[Opening Information provided section]
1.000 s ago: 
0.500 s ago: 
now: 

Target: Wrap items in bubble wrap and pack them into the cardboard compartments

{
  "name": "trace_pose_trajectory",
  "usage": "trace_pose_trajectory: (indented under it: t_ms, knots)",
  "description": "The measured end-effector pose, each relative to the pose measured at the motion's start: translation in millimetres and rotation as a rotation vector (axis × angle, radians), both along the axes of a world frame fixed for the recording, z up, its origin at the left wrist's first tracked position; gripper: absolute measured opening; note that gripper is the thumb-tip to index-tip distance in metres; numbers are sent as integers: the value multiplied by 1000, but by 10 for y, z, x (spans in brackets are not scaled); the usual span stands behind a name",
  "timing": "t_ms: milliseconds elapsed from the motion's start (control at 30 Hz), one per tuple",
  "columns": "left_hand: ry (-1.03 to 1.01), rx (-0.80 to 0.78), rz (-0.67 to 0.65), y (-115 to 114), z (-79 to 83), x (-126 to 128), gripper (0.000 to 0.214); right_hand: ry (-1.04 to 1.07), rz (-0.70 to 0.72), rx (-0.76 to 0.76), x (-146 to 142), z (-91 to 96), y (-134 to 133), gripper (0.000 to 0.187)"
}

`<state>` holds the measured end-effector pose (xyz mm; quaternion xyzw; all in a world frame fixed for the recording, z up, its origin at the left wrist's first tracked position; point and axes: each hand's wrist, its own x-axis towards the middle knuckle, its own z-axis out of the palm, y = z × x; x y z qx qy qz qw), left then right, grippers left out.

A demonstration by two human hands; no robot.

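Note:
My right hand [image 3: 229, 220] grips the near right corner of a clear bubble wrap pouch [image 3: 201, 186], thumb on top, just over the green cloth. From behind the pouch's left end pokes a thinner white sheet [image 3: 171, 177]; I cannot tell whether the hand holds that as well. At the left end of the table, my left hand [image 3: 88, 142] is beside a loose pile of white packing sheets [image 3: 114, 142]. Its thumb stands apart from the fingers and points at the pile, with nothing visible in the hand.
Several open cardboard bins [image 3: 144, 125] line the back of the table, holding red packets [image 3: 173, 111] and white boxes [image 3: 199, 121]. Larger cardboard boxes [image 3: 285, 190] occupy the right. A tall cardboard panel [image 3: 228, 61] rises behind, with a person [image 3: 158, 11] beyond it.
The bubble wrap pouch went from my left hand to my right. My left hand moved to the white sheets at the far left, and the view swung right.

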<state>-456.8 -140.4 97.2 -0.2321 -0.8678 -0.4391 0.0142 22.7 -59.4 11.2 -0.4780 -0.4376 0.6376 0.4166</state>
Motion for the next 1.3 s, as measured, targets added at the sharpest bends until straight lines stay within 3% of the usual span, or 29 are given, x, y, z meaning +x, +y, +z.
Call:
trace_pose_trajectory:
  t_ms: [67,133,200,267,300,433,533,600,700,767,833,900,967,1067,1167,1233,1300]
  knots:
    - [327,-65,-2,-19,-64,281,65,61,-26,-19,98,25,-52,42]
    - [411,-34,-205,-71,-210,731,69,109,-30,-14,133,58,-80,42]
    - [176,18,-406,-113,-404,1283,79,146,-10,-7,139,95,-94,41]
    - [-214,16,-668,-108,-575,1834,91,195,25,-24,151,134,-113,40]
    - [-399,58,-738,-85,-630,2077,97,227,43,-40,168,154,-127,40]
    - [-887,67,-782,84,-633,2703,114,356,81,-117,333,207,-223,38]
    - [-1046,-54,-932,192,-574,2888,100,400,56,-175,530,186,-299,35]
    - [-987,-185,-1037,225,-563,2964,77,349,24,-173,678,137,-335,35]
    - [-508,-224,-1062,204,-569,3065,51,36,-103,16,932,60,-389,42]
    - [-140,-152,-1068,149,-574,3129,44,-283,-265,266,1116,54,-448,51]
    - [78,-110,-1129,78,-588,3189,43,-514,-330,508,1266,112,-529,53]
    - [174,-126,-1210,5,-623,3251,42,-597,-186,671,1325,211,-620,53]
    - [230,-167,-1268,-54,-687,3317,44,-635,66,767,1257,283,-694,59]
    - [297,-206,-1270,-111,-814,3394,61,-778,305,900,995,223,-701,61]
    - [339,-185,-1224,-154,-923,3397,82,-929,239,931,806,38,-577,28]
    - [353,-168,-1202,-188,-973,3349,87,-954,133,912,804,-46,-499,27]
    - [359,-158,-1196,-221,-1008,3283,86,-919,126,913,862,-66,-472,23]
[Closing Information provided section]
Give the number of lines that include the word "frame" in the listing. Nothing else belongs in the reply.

**Exercise result**. 2